Task:
Look for the line containing "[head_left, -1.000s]" in the listing below; from there, output every line exactly, the last one included.

Available data:
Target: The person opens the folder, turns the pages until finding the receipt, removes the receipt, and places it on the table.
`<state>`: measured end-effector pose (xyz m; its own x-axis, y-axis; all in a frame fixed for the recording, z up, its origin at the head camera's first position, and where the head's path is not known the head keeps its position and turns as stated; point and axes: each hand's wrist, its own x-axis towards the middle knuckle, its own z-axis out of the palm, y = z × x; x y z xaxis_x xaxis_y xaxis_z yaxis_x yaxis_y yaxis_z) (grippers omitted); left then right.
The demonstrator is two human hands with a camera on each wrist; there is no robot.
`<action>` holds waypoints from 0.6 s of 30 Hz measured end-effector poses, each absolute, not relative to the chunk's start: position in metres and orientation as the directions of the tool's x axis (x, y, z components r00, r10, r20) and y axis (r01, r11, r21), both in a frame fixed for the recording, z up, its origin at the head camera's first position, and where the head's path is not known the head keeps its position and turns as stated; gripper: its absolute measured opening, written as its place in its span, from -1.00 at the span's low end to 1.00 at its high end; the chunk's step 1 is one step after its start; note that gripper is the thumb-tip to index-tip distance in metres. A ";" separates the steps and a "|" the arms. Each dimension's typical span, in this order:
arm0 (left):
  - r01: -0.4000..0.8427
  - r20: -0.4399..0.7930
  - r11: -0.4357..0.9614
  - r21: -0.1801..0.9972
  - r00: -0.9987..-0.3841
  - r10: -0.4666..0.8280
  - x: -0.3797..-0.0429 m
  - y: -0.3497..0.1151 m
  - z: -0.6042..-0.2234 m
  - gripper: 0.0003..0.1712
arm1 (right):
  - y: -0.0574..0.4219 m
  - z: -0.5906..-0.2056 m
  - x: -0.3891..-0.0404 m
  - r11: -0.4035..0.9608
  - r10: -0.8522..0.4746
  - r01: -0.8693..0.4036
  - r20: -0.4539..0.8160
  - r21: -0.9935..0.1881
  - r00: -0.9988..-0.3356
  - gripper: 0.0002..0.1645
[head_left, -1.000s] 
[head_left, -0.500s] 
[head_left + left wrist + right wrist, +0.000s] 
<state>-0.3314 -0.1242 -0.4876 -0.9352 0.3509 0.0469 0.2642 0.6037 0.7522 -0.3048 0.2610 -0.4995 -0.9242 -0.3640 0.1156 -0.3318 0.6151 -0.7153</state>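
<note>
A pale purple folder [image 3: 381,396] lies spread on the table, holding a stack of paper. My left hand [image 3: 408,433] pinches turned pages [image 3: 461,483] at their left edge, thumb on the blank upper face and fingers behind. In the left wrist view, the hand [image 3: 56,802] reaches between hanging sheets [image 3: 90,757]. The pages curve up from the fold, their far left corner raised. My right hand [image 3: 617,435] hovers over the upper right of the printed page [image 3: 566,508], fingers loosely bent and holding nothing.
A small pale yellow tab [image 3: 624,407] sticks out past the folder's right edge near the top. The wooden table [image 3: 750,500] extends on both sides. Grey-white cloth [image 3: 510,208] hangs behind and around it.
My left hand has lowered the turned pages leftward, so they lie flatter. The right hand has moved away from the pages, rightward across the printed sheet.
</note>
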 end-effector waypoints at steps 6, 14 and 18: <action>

Answer to this task:
[head_left, -1.000s] 
[head_left, -0.500s] 
[head_left + left wrist + right wrist, +0.000s] 
<state>-0.3314 -0.1242 -0.4876 -0.9352 0.3509 0.0469 0.2642 0.6037 0.7522 -0.3048 0.2610 -0.4995 -0.9242 -0.3640 0.1156 -0.3318 0.6151 -0.7153</state>
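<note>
A pale purple folder [image 3: 381,396] lies spread on the table, holding a stack of paper. My left hand [image 3: 408,433] pinches turned pages [image 3: 461,483] at their left edge, thumb on the blank upper face and fingers behind. In the left wrist view, the hand [image 3: 56,802] reaches between hanging sheets [image 3: 90,757]. The pages curve up from the fold, their far left corner raised. My right hand [image 3: 617,435] hovers over the upper right of the printed page [image 3: 566,508], fingers loosely bent and holding nothing.
A small pale yellow tab [image 3: 624,407] sticks out past the folder's right edge near the top. The wooden table [image 3: 750,500] extends on both sides. Grey-white cloth [image 3: 510,208] hangs behind and around it.
My left hand has lowered the turned pages leftward, so they lie flatter. The right hand has moved away from the pages, rightward across the printed sheet.
</note>
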 end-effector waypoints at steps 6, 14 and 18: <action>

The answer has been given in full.